Kuwait is free of endemic cholera, but imported cases occur there (3). Cholera is endemic to neighboring Iraq. An outbreak caused by V. cholerae O1 Inaba serotype started in Iraq in September 2015 (4). However, a full characterization of the strain is lacking. A thorough characterization of the strain assumes urgency in light of the spread of variants. We characterized isolates from 2 recent cholera cases imported to Kuwait from Iraq.

The first case was in a 19-year-old Kuwaiti man who visited Najaf and Karbala in Iraq in September 2015; the second case was in a 52-year-old Kuwaiti woman who visited the same 2 locations in October 2015. Both had watery diarrhea 3–4 times daily and vomiting; they returned to Kuwait and were admitted to Al Amiri Hospital (Sharq, Kuwait). They gave histories of drinking local water in Iraq, had moderate dehydration, and were treated with intravenous rehydration solution and a single doxycycline dose (500 mg). Diarrhea resolved after 2–3 days.
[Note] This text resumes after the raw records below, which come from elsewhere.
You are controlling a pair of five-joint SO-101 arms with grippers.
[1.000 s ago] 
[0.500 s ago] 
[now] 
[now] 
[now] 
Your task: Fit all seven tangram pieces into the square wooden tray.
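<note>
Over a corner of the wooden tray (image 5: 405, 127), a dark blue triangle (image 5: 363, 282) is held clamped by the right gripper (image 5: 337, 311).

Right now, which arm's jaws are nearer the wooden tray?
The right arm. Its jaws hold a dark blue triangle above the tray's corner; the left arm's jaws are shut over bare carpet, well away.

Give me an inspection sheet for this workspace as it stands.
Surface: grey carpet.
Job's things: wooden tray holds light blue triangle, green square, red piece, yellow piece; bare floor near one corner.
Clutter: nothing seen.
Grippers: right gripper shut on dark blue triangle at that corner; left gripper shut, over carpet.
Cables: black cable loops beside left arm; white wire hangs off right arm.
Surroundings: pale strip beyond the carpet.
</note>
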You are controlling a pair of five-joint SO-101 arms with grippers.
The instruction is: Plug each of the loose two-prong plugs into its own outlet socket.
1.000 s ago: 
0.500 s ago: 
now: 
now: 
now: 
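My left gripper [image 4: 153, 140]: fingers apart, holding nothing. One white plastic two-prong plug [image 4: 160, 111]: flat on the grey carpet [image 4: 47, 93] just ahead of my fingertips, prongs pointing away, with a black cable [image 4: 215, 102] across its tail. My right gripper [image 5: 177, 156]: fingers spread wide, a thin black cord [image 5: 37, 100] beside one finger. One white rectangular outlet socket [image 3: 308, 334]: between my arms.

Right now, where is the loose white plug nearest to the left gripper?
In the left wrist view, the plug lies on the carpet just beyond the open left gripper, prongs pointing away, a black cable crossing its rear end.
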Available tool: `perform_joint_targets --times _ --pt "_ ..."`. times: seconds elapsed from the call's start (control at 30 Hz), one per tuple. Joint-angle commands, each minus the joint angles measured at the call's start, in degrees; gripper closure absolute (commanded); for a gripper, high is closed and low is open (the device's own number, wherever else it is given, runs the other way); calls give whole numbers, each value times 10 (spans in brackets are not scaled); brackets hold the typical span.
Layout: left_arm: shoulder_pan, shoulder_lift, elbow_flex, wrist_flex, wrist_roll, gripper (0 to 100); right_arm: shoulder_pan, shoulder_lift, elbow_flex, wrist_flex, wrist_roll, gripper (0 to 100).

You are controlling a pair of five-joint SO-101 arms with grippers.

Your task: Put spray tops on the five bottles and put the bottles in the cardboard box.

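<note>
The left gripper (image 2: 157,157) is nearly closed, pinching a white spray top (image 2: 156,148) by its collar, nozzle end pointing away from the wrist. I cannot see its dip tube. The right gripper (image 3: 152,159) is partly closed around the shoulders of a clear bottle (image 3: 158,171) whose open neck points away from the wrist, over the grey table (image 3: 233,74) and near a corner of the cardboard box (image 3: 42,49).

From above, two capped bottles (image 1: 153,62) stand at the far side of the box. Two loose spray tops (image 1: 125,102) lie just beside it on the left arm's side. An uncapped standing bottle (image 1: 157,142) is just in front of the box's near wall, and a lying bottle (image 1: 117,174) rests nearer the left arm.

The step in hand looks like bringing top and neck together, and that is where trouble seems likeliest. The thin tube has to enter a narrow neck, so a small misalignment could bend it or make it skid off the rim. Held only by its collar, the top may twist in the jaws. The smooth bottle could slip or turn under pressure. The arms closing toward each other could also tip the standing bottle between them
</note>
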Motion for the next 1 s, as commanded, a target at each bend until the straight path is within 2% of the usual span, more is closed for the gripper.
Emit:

Fecal specimens collected at admission from both patients grew yellow colonies on thiosulfate bile salt sucrose agar (Eiken, Tokyo, Japan); these colonies were confirmed as V. cholerae O1 Inaba serotype by biochemical reactions and agglutination with specific antiserum (Denka Seiken, Tokyo, Japan). The woman’s isolate was designated as Kuwait 36 and the man’s as Kuwait 37. The isolates were positive for chicken cell agglutination and Voges-Proskauer tests and were polymyxin B resistant, characteristics of El Tor biotype. The isolates were resistant to nalidixic acid but susceptible to ciprofloxacin, norfloxacin, ofloxacin, tetracycline, meropenem, ampicillin, ceftriaxone, trimethoprim/sulfamethoxazole, chloramphenicol, erythromycin, azithromycin, streptomycin, neomycin, and gentamicin by disk diffusion test. Tetracycline susceptibility confirmed favorable response to doxycycline.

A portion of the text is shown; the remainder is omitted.